▸ **TASK INSTRUCTIONS**
Your task is to copy the lines of the data below from the line holding "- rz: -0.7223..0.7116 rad" through the line holding "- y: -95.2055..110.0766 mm", inclusive, exactly and with nothing added.

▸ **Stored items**
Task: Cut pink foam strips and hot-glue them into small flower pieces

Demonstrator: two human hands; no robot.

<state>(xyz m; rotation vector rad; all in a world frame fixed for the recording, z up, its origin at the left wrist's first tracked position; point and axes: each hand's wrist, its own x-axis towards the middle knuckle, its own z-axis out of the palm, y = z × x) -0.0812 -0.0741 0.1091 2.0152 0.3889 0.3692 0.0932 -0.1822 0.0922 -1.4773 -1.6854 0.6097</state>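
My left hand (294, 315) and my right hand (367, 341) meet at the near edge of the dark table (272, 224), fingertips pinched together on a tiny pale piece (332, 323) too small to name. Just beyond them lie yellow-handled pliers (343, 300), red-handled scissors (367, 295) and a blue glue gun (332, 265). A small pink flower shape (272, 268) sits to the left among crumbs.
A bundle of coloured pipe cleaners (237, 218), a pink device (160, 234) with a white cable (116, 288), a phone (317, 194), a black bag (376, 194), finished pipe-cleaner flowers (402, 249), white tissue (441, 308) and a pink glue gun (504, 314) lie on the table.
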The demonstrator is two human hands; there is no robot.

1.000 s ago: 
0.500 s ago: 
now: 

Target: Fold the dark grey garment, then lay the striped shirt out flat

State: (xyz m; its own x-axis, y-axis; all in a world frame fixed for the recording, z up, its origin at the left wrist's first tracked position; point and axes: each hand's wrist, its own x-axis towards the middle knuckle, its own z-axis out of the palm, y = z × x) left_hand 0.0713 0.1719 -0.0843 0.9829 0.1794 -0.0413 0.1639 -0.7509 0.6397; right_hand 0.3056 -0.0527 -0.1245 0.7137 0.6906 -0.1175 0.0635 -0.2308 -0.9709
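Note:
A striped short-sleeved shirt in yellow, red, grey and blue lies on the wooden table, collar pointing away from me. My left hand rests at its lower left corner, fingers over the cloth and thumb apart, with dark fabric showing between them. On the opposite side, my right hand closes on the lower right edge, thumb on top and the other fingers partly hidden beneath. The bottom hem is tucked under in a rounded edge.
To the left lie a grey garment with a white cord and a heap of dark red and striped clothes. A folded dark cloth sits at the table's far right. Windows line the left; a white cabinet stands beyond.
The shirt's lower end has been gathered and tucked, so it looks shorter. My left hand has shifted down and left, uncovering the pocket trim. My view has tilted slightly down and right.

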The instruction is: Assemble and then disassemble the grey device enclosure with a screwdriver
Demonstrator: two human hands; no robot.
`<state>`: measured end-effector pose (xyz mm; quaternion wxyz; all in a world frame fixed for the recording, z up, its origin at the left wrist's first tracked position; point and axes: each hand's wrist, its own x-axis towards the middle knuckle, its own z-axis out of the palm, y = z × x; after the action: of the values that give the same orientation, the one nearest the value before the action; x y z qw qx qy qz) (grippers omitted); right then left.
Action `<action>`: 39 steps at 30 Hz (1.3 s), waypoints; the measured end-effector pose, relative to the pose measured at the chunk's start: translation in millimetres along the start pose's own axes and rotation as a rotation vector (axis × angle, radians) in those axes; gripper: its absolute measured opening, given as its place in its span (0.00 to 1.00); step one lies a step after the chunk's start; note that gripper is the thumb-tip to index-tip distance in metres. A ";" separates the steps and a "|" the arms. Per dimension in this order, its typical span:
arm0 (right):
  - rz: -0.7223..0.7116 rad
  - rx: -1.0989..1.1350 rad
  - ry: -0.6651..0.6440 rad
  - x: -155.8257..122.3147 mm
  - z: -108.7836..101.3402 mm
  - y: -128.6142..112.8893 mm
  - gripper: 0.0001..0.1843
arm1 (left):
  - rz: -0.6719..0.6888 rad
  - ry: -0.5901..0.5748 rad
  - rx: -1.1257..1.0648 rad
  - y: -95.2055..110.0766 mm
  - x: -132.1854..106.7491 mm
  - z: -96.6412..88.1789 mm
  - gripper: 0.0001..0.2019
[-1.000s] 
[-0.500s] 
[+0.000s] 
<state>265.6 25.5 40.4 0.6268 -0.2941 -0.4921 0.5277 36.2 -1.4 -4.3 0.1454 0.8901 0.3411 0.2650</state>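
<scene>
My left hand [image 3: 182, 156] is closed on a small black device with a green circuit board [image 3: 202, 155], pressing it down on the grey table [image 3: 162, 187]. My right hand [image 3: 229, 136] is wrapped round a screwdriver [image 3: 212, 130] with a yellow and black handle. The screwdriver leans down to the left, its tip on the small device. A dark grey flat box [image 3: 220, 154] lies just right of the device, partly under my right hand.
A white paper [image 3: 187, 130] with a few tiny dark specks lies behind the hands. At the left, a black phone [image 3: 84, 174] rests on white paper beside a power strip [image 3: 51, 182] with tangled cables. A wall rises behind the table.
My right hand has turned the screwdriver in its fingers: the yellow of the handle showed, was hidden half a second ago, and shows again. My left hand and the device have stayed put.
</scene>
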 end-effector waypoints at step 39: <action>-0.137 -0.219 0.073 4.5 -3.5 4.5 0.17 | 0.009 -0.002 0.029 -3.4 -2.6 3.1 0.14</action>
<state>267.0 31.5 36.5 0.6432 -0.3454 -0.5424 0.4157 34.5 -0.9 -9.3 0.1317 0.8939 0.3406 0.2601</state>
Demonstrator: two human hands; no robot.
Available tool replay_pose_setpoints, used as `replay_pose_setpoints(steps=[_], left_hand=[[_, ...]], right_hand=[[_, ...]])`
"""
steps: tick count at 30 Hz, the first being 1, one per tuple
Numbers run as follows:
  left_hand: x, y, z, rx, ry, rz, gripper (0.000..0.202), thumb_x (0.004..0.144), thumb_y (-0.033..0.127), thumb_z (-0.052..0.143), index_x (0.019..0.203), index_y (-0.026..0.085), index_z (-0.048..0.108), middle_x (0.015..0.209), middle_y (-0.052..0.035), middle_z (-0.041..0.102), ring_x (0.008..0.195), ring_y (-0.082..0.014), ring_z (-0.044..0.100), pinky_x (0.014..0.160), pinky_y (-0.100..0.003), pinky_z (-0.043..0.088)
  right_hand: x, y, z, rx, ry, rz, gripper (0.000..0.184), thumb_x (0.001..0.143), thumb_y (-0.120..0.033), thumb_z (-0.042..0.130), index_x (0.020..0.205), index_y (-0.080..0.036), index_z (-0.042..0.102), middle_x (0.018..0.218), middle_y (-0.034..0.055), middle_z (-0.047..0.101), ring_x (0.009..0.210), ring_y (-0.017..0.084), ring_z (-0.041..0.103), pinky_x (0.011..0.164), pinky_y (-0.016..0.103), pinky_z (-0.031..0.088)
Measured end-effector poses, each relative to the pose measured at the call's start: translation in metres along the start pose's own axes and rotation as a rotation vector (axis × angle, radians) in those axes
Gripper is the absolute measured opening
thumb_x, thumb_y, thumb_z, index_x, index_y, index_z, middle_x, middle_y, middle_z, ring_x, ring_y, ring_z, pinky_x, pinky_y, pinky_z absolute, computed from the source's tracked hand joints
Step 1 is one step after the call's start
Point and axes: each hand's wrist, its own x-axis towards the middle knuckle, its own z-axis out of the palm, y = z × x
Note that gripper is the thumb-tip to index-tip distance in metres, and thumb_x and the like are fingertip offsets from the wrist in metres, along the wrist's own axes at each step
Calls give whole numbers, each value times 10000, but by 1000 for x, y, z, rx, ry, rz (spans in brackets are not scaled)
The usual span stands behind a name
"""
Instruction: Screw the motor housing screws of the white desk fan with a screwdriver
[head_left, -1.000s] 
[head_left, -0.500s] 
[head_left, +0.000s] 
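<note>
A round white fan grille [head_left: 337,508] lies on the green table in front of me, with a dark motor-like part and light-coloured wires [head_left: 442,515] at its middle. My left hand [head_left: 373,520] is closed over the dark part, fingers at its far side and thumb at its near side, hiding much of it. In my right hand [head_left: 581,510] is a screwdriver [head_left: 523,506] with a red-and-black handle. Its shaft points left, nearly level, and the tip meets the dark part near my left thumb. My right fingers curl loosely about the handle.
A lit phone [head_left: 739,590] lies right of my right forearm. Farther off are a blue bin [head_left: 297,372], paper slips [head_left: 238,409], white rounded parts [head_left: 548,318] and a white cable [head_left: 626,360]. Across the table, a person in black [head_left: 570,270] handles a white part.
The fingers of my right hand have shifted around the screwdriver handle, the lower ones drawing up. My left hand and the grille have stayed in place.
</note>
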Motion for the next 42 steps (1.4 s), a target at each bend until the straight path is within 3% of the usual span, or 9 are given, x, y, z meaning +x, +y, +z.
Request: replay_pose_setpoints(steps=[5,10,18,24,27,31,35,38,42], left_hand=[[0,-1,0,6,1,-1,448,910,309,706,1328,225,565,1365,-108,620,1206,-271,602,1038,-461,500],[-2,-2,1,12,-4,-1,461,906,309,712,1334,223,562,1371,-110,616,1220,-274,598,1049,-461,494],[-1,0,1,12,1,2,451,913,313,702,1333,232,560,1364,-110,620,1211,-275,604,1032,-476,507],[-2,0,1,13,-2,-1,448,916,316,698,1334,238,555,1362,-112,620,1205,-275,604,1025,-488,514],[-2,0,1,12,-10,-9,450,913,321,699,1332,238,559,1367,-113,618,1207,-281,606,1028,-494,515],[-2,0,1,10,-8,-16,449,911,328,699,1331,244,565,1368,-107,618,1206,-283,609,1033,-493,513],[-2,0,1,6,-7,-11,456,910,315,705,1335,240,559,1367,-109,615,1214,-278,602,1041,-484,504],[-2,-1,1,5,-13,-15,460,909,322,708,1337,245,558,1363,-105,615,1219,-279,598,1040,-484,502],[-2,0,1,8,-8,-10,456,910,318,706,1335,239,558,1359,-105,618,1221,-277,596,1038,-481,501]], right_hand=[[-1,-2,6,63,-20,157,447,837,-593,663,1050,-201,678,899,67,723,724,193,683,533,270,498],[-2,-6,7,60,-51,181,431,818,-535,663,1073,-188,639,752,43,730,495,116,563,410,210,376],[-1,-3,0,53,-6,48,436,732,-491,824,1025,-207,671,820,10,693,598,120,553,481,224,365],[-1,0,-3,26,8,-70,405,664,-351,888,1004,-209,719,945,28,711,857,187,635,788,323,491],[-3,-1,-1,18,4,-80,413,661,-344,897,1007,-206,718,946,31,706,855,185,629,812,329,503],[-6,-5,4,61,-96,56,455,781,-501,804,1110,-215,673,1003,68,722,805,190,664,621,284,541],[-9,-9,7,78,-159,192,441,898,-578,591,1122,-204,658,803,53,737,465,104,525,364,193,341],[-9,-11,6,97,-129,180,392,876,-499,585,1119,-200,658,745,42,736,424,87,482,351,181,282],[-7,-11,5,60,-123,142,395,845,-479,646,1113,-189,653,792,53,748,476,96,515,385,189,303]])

▸ **OUTPUT FOR THIS EXERCISE**
  - rz: -0.7223..0.7116 rad
  - rx: -1.0989..1.1350 rad
  - ry: -0.6651..0.6440 rad
  - x: -155.8257..122.3147 mm
  - z: -108.7836..101.3402 mm
  - y: -128.6142..112.8893 mm
  - gripper: 0.0001..0.1843
arm1 (left):
  - rz: -0.6719..0.6888 rad
  - ry: -0.5901..0.5748 rad
  - rx: -1.1257..1.0648 rad
  - y: -95.2055..110.0766 mm

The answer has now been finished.